Personally I soften the surface of the wax block by touching it to the iron and then crayoning the base. Touch/smear, touch/smear half a dozen times (using a big shop block of wax) and the base is covered. Iron well to spread it around and there's way less scraping to do than with the drip method


----------



## AWNOW (Sep 12, 2009)

john doe said:


> Heat up the base with the iron for a few minutes. Then rub the wax directly on the base like you're coloring it in with a crayon. Then iron like normal and drip wax anywhere that may need more.


You don't want to put the iron on the base by itself if it is dry. There really isn't even a reason why that is a good idea. After the wax drips to the board you ought to be going over the base enough that the pores open in the process. 
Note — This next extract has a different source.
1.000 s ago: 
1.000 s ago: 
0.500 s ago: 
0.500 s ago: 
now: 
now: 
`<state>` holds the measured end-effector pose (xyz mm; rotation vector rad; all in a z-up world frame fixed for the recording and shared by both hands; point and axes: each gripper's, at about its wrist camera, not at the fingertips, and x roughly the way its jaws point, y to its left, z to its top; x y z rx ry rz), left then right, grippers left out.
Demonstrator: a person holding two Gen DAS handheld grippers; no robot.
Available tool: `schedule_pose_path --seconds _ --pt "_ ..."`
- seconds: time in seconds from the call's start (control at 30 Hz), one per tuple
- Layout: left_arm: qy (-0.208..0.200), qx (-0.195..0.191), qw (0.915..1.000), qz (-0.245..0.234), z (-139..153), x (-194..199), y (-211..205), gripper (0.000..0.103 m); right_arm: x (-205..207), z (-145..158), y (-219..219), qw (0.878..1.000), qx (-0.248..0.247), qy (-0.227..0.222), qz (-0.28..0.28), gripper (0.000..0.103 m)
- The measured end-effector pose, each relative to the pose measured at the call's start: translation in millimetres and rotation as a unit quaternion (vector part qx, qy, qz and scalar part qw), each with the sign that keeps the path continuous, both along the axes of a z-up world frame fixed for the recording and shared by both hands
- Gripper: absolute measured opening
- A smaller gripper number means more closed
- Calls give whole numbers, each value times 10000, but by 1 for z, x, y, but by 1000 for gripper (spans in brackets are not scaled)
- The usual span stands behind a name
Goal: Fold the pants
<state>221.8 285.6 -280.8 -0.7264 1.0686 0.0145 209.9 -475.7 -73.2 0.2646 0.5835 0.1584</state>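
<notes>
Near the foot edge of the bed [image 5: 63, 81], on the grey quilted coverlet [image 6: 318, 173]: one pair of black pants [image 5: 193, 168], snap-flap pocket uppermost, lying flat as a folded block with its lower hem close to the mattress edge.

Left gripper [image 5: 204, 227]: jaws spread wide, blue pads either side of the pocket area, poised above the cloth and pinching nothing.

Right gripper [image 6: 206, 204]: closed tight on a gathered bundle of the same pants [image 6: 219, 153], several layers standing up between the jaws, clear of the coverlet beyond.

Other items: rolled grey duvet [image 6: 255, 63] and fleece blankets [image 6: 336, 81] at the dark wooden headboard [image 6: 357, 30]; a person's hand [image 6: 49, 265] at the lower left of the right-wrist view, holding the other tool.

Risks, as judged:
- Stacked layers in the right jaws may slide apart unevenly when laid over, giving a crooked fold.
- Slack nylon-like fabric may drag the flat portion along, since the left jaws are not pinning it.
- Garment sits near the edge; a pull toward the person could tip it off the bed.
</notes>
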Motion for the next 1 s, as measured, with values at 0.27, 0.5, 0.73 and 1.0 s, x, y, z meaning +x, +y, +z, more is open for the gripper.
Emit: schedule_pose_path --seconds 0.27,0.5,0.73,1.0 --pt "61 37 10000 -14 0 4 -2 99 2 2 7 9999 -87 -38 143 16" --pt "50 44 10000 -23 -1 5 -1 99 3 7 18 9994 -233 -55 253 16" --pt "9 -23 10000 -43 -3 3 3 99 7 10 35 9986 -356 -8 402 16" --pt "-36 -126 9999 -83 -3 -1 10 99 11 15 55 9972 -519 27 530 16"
As for how much wax, it really depends on what you feel or how your budget looks. I actually tend to use a bit more than I need because I hate the sticking, dry feeling when running the iron if I need to conserve. Much rather prefer the smooth back and forth of a well lubed board.  Of course, if you use to much wax then it can become a pain to scrape. There really is no punishment in terms of margin of error with using too much wax. Experience will teach you.


----------



## john doe (Nov 6, 2009)

MistahTaki said:


> i think that putting an iron to a wax-less base would damage it???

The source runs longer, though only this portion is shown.